- **Activity**
For the entries below, print exactly the lines between the line holding "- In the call" and the line holding "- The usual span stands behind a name", inclusive, and nothing else.

- **Entries shown**
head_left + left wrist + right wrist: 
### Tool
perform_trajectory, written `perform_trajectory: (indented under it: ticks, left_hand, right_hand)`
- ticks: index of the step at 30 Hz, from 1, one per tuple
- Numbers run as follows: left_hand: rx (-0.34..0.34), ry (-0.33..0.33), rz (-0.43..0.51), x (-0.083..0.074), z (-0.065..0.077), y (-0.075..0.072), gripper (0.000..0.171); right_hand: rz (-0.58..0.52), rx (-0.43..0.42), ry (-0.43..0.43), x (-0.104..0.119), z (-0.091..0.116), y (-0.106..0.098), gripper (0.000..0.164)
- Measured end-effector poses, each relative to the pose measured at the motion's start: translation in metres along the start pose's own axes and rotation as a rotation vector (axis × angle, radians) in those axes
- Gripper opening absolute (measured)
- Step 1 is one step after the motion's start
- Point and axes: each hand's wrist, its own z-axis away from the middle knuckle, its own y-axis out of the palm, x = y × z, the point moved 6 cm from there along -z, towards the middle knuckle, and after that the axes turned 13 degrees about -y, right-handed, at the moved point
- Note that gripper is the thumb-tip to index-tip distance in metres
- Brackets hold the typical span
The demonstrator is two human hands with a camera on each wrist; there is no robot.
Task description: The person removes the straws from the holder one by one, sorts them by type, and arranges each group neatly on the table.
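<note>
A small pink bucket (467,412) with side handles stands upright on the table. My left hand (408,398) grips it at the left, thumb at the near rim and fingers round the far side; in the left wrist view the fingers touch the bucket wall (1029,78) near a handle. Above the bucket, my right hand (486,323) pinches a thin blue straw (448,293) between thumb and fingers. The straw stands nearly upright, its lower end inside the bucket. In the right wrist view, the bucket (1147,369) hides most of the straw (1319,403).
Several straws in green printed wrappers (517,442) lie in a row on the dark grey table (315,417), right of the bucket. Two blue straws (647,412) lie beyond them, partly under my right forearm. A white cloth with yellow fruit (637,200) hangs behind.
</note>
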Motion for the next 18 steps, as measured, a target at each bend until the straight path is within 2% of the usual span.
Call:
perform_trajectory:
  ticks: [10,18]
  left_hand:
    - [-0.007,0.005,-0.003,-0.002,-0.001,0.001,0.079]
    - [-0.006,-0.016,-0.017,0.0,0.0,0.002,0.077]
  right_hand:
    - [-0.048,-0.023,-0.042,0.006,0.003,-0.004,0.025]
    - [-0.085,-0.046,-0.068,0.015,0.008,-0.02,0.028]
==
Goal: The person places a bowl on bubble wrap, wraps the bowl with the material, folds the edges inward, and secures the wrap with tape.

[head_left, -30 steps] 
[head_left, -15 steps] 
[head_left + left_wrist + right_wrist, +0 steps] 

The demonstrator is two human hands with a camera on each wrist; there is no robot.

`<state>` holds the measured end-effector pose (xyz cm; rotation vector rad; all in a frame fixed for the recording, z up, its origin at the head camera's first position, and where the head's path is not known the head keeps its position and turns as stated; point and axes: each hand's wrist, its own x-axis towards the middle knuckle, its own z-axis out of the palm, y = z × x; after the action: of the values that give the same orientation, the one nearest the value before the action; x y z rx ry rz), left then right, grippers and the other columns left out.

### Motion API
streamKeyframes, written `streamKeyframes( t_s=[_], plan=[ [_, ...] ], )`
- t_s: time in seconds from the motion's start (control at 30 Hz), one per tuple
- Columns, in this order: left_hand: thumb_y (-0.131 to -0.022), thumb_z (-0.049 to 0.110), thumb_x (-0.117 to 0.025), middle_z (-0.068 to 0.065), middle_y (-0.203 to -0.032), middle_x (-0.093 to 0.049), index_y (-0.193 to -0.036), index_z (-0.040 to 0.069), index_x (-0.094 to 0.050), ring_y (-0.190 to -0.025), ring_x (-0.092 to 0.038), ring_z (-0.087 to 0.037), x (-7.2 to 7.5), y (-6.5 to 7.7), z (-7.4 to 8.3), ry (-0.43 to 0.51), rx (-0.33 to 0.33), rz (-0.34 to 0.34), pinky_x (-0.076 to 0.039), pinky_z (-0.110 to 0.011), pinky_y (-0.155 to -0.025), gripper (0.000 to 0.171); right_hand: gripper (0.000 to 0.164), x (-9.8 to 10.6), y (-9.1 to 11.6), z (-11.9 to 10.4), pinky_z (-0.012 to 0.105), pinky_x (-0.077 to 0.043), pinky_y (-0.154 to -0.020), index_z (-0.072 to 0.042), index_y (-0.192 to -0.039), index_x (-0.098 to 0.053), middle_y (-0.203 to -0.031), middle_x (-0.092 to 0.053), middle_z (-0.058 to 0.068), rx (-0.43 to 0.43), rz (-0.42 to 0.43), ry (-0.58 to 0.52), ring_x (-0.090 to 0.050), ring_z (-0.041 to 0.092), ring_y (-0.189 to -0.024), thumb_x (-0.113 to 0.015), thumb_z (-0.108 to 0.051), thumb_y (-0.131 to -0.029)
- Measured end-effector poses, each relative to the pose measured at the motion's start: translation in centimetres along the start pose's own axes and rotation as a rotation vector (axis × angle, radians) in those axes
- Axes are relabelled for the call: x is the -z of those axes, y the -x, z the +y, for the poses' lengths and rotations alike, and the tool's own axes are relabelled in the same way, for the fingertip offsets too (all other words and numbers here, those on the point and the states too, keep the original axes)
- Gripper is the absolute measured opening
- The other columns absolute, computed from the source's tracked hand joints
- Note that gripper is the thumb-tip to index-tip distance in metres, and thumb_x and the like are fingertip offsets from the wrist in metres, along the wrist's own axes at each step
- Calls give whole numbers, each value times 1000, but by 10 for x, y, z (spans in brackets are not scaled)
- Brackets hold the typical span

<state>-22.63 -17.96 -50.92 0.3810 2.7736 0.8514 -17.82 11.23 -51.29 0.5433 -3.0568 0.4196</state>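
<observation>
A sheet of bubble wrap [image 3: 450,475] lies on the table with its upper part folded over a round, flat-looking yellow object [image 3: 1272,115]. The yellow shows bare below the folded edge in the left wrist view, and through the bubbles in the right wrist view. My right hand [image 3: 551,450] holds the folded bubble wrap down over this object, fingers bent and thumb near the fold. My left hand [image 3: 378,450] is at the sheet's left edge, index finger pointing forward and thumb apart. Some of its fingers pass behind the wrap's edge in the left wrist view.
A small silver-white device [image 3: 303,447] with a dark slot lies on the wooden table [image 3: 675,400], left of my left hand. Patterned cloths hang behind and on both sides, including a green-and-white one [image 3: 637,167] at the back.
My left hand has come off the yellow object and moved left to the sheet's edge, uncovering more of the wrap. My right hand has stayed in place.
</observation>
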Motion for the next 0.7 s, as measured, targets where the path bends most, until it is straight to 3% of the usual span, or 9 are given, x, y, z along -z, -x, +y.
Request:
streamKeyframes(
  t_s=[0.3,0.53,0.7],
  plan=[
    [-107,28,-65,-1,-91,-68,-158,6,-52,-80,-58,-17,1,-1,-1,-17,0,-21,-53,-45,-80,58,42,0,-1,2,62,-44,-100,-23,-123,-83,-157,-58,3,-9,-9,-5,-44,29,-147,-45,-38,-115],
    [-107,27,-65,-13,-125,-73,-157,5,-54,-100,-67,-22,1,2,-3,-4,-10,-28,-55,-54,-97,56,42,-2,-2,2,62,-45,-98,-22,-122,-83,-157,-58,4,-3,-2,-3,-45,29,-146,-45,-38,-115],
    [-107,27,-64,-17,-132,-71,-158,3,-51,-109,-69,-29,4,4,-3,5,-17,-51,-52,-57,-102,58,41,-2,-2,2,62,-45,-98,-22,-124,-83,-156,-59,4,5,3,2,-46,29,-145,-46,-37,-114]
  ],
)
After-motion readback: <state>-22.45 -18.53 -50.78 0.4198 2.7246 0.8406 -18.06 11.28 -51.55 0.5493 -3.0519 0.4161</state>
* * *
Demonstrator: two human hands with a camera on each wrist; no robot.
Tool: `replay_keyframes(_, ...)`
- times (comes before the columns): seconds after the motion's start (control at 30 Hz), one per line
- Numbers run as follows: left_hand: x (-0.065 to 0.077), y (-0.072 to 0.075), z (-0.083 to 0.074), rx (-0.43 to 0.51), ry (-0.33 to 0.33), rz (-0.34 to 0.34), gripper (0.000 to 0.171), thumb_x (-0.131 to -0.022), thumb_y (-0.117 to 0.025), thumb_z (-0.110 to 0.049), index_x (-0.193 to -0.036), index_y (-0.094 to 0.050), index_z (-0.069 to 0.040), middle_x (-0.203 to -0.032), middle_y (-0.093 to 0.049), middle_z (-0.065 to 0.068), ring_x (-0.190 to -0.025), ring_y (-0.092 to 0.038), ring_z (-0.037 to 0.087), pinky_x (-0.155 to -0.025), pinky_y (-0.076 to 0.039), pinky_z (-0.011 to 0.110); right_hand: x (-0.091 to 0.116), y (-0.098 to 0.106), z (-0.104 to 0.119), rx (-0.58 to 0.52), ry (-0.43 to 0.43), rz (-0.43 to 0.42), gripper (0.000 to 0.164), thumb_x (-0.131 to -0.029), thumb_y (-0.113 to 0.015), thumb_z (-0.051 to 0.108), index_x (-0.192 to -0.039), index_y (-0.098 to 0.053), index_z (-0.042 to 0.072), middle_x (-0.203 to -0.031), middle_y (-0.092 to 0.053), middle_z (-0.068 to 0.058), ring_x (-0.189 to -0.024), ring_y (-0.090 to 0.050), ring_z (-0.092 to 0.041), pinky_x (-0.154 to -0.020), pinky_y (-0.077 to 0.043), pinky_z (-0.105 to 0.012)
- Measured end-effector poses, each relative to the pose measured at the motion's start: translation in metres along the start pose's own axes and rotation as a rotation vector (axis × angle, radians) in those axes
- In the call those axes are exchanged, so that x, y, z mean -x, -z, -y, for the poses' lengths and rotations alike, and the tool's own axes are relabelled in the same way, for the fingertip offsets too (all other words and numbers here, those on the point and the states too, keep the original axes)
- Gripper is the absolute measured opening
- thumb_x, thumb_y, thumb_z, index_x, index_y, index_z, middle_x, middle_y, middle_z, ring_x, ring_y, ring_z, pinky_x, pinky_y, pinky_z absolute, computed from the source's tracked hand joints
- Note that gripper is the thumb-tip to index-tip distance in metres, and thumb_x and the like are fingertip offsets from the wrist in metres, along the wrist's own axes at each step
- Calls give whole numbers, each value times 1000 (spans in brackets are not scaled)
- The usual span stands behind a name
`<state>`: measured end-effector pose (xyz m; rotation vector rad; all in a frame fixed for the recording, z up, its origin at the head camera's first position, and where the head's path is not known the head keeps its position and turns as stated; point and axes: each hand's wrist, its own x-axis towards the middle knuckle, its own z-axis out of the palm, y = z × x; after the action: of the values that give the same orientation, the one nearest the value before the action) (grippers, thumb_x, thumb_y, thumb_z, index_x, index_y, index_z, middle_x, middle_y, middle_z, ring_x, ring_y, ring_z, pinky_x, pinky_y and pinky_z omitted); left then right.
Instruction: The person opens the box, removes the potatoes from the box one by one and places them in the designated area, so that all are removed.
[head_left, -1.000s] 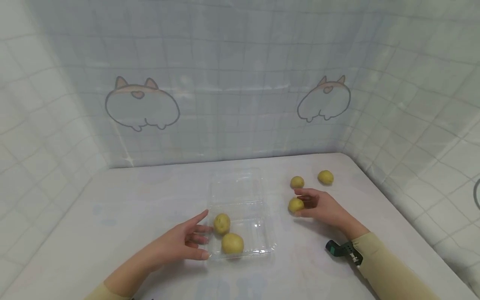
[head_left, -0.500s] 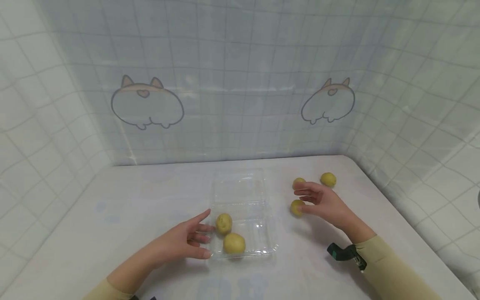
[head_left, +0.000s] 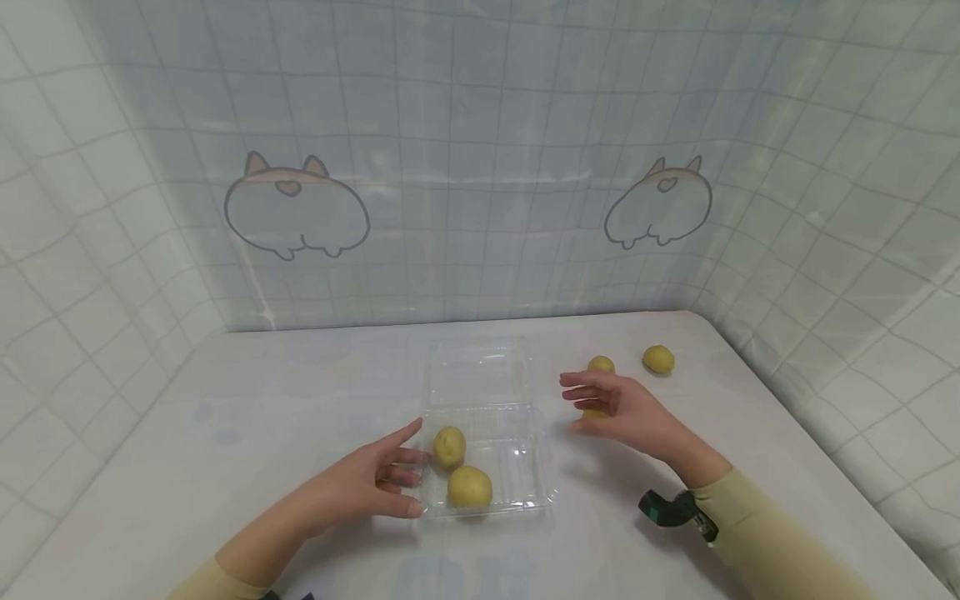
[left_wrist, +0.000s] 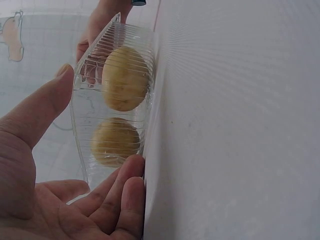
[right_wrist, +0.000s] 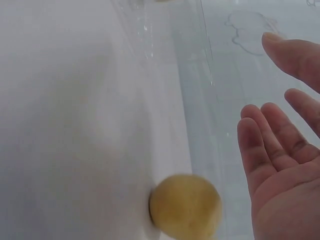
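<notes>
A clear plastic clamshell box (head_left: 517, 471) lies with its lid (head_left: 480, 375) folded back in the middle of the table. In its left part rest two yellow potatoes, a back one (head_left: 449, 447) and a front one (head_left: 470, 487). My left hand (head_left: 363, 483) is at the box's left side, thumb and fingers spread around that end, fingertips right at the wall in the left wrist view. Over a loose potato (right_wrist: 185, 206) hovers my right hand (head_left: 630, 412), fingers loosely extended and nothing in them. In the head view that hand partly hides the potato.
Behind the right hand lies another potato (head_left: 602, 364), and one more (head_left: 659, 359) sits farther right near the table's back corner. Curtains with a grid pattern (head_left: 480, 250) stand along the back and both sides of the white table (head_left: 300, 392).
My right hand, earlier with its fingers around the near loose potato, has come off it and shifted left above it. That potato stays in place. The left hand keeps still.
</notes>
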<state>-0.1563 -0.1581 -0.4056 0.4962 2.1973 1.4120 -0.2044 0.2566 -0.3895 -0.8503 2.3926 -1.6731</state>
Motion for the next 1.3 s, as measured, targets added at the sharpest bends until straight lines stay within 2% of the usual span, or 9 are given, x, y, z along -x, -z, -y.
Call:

- **Task output**
- In the call those axes are exchanged, so that x, y, z mean -x, -z, -y, for the poses' lengths and rotations alike, and the tool's own axes are relabelled in the same way, for the fingertip offsets too (all other words and numbers here, those on the point and the states too, keep the original axes)
- Gripper is the absolute measured opening
- thumb_x, thumb_y, thumb_z, index_x, index_y, index_z, middle_x, middle_y, middle_z, ring_x, ring_y, ring_z, pinky_x, pinky_y, pinky_z absolute, computed from the source's tracked hand joints
- Note that gripper is the thumb-tip to index-tip distance in metres, and thumb_x and the like are fingertip offsets from the wrist in metres, along the wrist's own axes at each step
- Calls give whole numbers, each value times 1000 (spans in brackets are not scaled)
- The usual span stands behind a name

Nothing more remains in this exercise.